◆ **Work task**
Lines in the data below that contain the word "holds" are to be copied.
***** Dataset section *****
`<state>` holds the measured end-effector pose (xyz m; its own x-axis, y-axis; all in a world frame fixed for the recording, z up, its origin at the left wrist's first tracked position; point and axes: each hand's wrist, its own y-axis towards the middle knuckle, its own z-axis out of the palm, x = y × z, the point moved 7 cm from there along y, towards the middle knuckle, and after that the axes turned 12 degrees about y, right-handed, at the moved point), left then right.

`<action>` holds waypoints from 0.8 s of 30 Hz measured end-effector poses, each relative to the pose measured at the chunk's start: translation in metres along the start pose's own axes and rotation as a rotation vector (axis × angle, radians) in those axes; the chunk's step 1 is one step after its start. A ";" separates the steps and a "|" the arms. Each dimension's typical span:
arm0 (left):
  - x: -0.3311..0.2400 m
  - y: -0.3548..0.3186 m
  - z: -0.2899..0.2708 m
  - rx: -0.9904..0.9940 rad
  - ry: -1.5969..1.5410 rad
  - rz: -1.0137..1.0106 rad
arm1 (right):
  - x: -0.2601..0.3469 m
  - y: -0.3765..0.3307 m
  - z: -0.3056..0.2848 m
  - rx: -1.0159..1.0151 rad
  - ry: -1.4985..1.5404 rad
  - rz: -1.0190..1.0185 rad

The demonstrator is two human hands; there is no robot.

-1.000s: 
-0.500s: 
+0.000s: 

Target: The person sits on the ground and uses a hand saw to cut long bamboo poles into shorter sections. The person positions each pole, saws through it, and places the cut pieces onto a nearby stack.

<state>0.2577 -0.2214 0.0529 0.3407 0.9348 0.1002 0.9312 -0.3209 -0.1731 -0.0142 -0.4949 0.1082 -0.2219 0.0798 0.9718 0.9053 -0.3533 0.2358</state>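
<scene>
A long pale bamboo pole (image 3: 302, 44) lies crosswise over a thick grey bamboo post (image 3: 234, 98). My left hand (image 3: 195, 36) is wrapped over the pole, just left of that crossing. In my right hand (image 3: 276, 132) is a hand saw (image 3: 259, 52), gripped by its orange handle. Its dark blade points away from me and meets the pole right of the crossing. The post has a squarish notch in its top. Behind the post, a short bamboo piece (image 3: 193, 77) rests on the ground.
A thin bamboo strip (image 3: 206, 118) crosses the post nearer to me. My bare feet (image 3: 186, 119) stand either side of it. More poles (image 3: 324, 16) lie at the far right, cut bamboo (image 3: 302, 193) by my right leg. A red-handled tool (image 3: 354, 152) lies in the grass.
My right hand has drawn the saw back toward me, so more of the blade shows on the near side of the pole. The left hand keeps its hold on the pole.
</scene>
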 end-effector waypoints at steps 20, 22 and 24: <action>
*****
◆ **Output below**
`<state>` holds the measured end-effector pose (xyz m; its own x-axis, y-axis; all in a world frame fixed for the recording, z up, its origin at the left wrist's first tracked position; point and axes: each hand's wrist, its own y-axis towards the middle knuckle, its own z-axis out of the palm, x = y × z, the point moved 7 cm from there along y, towards the middle knuckle, and after that the axes turned 12 degrees about y, right-handed, at the moved point), left then right.
`<action>` holds waypoints from 0.8 s of 30 Hz measured end-effector poses, each relative to the pose measured at the chunk's start: translation in metres along the start pose's own axes and rotation as a rotation vector (axis × angle, radians) in those axes; the chunk's step 1 is one step after its start. A ";" separates the steps and a "|" the arms. Each dimension's typical span:

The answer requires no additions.